Asha Eva Dodsworth, of Walney, and BMX racing champion Emie Seward, shared the accolade at the awards ceremony.

Asha, aged 13, has spent the past year highlighting the issues children who live in poverty face by addressing MPs to discuss and raise awareness.

“It’s really shocking ,” she said

“I’m overwhelmed because I never thought I would actually win.”

Emie, nine, was crowned European champion and came third in the world championships this year.

“I wasn’t expecting to win at all,” she said.

“I’m really happy, it feels great to win.”

The Special Recognition award, an accolade that pays tribute to someone who does the unexpected and makes a difference to someone’s life, was given out to someone who has become knowing for touching the lives of tens of thousands of people throughout the county.

Margaret Burrow, honorary chief of the Barrow District and Disability Association, received the surprise of being awarded that prestigious accolade.

“It was very humbling when everyone did a standing ovation for me,” she said.

Mrs Burrow has spent more than 30 years helping disabled people and their carers across the area.

“I don’t do this for the awards,” she continued.

“I do it because I love the people of Barrow.

“There’s a lot of people in this town who need support so I’m not going to retire anytime soon."
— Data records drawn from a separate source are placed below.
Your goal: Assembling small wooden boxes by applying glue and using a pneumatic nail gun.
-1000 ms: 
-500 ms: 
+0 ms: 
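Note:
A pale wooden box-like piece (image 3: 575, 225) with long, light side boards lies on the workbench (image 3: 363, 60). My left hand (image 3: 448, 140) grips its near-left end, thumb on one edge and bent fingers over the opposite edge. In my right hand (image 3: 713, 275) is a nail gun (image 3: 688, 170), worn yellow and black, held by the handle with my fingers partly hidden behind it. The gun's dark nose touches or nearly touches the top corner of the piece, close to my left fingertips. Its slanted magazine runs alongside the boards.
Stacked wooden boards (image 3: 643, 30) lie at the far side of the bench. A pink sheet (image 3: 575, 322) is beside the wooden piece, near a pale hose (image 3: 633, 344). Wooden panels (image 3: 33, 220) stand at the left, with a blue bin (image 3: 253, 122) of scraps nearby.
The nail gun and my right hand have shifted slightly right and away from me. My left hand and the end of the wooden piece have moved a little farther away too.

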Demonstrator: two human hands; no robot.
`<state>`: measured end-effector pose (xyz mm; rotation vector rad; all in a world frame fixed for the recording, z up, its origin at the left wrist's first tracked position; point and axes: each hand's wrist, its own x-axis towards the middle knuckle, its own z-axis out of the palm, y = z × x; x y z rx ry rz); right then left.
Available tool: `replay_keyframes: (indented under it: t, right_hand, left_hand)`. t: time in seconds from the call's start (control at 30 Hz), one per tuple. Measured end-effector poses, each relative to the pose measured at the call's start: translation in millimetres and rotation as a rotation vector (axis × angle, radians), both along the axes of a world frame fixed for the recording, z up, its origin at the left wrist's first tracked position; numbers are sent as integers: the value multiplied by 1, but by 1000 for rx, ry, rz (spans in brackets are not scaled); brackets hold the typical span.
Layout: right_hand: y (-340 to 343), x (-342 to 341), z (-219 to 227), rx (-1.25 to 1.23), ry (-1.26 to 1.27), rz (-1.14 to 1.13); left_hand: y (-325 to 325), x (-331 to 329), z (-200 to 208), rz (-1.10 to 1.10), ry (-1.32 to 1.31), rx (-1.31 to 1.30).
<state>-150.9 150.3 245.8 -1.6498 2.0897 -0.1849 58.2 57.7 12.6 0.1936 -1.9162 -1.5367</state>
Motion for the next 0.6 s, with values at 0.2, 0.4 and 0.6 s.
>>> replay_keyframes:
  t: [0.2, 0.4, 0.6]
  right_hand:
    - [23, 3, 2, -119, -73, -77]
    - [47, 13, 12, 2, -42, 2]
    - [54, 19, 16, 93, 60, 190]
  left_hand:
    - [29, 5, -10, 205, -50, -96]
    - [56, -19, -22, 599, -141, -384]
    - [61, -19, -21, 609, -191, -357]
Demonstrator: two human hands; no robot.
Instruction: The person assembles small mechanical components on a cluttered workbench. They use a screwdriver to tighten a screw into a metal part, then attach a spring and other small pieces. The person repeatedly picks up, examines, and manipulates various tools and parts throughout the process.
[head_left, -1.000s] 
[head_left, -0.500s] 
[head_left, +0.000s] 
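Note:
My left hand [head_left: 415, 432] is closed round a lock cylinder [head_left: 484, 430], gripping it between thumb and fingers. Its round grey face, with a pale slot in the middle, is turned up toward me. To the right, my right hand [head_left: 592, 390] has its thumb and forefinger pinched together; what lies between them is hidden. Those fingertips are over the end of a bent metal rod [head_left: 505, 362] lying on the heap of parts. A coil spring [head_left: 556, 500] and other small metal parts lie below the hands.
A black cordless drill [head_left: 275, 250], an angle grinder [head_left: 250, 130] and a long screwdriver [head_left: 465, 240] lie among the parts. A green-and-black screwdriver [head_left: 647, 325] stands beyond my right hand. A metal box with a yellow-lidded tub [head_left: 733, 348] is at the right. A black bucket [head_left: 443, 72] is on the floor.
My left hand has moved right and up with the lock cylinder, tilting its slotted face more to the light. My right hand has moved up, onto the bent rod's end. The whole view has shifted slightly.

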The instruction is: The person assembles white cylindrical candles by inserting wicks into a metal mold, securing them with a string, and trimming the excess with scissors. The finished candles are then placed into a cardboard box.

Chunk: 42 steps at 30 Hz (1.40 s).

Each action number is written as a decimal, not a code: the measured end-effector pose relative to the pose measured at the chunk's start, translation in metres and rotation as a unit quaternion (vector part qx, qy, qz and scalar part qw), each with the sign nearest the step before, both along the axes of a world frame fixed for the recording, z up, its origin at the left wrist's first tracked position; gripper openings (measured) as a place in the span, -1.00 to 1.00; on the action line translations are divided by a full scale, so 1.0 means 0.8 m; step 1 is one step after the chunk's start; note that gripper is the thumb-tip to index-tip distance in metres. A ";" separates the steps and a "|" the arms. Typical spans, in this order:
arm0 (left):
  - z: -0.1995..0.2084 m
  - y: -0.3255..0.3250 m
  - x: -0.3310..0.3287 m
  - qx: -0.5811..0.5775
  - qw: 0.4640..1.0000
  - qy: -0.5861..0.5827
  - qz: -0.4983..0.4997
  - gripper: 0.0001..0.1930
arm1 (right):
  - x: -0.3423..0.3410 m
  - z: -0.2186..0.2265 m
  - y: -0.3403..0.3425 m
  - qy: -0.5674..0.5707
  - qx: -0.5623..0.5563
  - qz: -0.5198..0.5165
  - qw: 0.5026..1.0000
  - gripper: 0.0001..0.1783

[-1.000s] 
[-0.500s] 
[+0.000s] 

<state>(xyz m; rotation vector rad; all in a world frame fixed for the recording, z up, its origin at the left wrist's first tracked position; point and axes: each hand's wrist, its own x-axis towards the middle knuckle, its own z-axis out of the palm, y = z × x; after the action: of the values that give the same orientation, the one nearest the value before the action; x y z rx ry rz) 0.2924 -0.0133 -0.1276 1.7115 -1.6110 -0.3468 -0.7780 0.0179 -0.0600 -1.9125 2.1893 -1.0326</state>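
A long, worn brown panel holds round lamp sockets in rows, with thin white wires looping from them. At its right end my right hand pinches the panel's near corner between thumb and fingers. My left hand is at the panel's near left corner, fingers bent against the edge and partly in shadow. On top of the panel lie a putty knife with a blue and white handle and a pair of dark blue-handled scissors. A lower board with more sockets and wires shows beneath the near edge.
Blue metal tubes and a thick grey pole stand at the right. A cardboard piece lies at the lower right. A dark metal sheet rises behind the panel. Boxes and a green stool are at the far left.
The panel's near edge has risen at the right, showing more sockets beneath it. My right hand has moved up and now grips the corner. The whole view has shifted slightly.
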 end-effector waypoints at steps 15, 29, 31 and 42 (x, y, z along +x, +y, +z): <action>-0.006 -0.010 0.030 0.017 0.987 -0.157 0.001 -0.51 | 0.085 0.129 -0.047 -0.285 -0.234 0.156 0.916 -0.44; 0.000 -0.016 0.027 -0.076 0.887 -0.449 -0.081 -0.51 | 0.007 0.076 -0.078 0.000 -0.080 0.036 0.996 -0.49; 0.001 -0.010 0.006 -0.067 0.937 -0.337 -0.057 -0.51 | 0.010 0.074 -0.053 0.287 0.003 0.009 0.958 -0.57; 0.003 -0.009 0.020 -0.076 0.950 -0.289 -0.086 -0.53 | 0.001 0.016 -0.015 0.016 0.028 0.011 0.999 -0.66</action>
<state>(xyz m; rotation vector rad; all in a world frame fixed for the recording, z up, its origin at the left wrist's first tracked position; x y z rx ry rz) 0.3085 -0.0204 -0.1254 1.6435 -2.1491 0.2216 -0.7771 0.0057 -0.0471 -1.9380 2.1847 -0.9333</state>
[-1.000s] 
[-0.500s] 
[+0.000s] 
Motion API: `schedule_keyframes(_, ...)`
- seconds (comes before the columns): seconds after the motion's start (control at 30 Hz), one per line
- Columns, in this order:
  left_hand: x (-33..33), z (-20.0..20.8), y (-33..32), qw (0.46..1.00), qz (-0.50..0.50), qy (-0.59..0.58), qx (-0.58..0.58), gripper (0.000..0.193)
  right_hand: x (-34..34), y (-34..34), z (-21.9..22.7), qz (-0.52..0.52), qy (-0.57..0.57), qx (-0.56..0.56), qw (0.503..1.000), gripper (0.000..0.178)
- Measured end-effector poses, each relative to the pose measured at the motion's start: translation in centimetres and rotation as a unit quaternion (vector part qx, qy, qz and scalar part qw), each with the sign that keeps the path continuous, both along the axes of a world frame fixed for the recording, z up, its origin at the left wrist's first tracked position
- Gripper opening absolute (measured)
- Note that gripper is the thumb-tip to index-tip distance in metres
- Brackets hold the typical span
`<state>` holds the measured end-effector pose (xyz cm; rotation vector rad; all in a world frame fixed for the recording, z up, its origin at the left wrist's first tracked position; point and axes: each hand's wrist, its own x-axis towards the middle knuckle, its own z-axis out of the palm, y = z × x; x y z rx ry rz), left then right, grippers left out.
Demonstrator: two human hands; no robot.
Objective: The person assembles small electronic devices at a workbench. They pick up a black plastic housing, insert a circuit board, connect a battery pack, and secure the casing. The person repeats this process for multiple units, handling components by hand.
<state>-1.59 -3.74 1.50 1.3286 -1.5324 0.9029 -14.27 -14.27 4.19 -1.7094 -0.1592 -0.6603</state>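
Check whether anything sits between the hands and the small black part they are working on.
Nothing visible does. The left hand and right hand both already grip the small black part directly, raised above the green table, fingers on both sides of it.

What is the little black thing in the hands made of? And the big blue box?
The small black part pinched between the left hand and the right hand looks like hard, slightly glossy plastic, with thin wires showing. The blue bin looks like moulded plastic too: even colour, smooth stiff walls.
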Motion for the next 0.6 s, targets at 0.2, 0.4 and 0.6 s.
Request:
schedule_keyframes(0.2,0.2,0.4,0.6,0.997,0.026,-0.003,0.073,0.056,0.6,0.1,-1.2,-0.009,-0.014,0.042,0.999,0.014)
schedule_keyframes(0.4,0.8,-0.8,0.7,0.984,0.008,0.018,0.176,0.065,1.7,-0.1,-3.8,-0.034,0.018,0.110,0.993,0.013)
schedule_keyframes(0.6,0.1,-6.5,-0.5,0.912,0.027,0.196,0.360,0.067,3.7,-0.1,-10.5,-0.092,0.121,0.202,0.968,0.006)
Teacher James Maher was also very pleased to have been awarded School Worker of the Year.

Described as a 'motivator of young people,' the year five teacher at Sir John Barrow School in Ulverston said: “I suppose the message of it is that everything I do is for the school and I love it.

“Any recognition you get is an added bonus and this award means a lot to me and my family”.

In his own time he has organised walks with the children’s families and assisted pupils on gala days.

This summer Mr Maher arranged for 30 pupils to attend The Cricket World Cup.